As of June 30, 2016, adjusted for Townsend Holdings LLC, or Townsend, and sales, acquisitions and commitments to sell or acquire investments by the NSAM Managed Companies, NSAM had $40 billion of assets under management. Following its acquisition of Townsend in January 2016, NSAM had 383 employees, domestically and internationally, with its principal executive offices located in New York, New York and additional offices in Denver, Colorado, Dallas, Texas, Bethesda, Maryland, Los Angeles, California, Cleveland, Ohio, Hong Kong, China, San Francisco, California, London, England, Luxembourg, and Bermuda. NSAM’s management team averages over 23 years of real estate investment and capital markets expertise and has a demonstrated track record of positive returns to shareholders for the last decade.

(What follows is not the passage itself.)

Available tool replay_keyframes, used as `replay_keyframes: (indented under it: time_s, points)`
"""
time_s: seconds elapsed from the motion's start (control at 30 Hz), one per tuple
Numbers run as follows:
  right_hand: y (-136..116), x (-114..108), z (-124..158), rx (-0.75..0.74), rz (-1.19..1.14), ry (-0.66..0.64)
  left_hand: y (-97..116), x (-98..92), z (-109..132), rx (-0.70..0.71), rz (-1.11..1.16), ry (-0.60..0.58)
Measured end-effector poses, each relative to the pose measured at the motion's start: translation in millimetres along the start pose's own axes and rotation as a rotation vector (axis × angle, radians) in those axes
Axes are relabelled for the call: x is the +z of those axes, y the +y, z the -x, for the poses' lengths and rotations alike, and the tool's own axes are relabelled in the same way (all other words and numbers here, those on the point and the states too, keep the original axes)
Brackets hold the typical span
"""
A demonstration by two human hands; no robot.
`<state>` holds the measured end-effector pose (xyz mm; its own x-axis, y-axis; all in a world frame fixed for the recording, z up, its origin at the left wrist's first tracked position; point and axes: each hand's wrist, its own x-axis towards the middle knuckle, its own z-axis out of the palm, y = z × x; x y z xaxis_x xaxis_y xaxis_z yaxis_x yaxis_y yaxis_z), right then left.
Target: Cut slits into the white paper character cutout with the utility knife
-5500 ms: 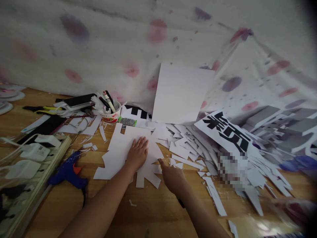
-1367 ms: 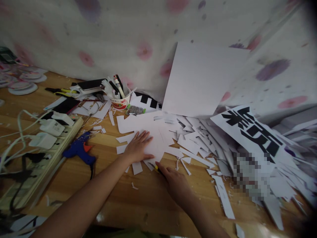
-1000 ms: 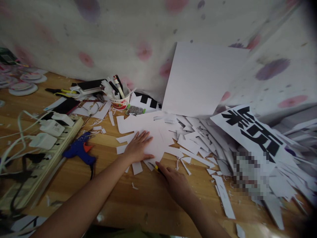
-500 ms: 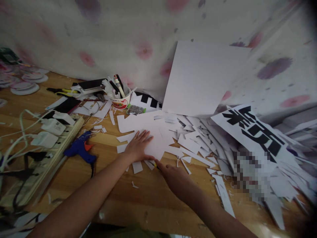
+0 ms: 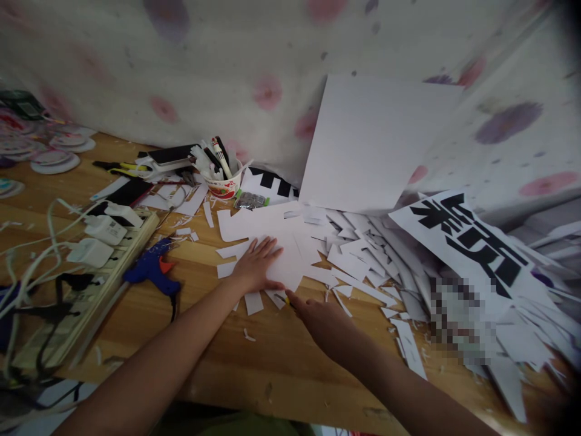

On June 3, 2016 NSAM announced that it entered into a definitive merger agreement with NorthStar Realty and Colony Capital, Inc., or Colony. The merger agreement provides for the combination of NSAM, NorthStar Realty and Colony into a wholly-owned subsidiary of NSAM, as the surviving publicly-traded company for the combined organization. The transaction, referred to herein as the mergers, is expected to close during the first quarter of 2017, subject to customary closing conditions, including regulatory approvals, and approval by the NSAM, NorthStar Realty and Colony shareholders. For more information regarding the mergers and the merger agreement, see “Prospectus Summary — Our Sponsors — NSAM.”

Q: What is the experience of your RXR sponsor?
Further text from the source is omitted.